Accounts just published by the club also saw its losses shrink from £13.6m, in the year it was promoted from the Championship, to £2.2m in its first year back in the Premiership – the 2007-2008 season.
SAFC also saw TV revenue increase by 450% to £35.6m, sponsorship revenue double to £8.2m and gate receipts rise by 51% to £13.6m.
The figures graphically highlight the financial difficulties near neighbour Newcastle United now faces after being relegated to the Championship last month. Football finance expert Professor Tom Cannon, of Buckingham Business School, said the results demonstrate the dramatic difference the two divisions can make to a football club’s finances.
But he issued a note of caution to exuberant Sunderland fans when he questioned the financial muscle of the club’s new owner Ellis Short.
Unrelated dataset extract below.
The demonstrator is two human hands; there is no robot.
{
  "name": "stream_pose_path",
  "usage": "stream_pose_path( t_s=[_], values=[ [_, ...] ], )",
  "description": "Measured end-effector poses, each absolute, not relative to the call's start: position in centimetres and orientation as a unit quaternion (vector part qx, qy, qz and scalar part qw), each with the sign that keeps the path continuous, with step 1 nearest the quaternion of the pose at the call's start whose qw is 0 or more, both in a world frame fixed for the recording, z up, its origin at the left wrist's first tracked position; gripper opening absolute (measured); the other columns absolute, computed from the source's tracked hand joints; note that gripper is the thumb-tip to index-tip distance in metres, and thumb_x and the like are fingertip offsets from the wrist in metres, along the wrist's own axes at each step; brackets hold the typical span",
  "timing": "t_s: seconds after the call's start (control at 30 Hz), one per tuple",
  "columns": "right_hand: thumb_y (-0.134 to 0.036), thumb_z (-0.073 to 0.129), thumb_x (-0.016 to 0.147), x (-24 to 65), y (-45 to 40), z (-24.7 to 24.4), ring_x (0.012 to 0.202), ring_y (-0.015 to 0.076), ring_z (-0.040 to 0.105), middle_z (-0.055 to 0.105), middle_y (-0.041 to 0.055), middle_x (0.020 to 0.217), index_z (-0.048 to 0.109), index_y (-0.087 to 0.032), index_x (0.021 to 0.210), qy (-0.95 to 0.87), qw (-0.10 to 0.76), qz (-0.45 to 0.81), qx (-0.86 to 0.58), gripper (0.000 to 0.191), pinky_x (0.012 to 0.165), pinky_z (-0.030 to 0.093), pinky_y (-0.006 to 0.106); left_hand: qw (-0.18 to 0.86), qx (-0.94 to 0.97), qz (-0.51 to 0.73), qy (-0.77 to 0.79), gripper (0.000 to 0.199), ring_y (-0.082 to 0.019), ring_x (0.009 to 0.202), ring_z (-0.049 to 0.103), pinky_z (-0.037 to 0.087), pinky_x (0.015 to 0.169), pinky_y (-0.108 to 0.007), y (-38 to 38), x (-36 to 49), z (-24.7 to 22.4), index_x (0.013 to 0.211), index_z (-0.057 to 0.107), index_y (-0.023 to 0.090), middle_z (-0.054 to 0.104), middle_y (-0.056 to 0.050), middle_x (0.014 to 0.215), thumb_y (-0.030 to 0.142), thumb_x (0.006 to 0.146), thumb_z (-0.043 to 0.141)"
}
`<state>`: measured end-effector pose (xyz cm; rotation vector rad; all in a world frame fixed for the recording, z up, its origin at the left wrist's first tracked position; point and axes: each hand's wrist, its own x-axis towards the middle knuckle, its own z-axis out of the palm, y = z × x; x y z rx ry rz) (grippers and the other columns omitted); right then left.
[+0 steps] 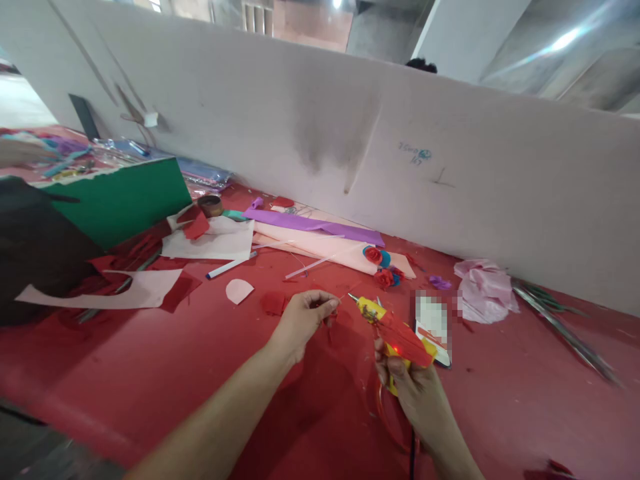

“There is not a gap anymore between the Championship and the Premiership – there is a chasm,” he said.
“It is incredibly simple. If you’re in the Premiership you pocket at least £30m more in television money. Then there is the additional sponsorship income and the additional gate money. A club’s income can increase threefold moving from the Championship into the Premiership.”
The accounts also highlight that the shareholders, who at the time were the Irish-based consortium Drumaville, were owed £36.6m by their trading division the Sunderland Association Football Club Limited. In August last year American businessman Ellis Short purchased 30% of the shares from Drumaville, and last month he purchased the rest.
It is estimated that he has spent around £15m buying the club, he is likely to have spent further millions clearing off Drumaville’s debts, plus money for transfers last summer bringing his total outlay to a reported £80m. There is also talk of a £50m transfer pot being made available for players this summer.
However Prof Cannon continued: “We never see Mr Ellis’ names in the Forbes list of wealthy individuals and reports he is a billionaire appear misplaced to my mind.
“Mr Ellis is a private equity executive. He buys businesses and attempts to realise the value from those companies. He may be worth hundreds of millions but his track record is not one of spending money. It is one of realising value from a business.”
Sunderland’s accounts showed that the highest-paid director received £939,317 in the year to July 31, 2008. This is in the middle-to-high end of the chief executive salary bracket says Mr Cannon, with Manchester City, Manchester United and Chelsea all in the £1.3m-plus bracket and clubs like Everton in the £600,000 bracket.
The club’s staff costs rose to £32.8m from £21m and the total number of full-time employees rose to 267 from 239, with playing staff increasing from 49 to 61.
No one from the club was available for comment on the figures.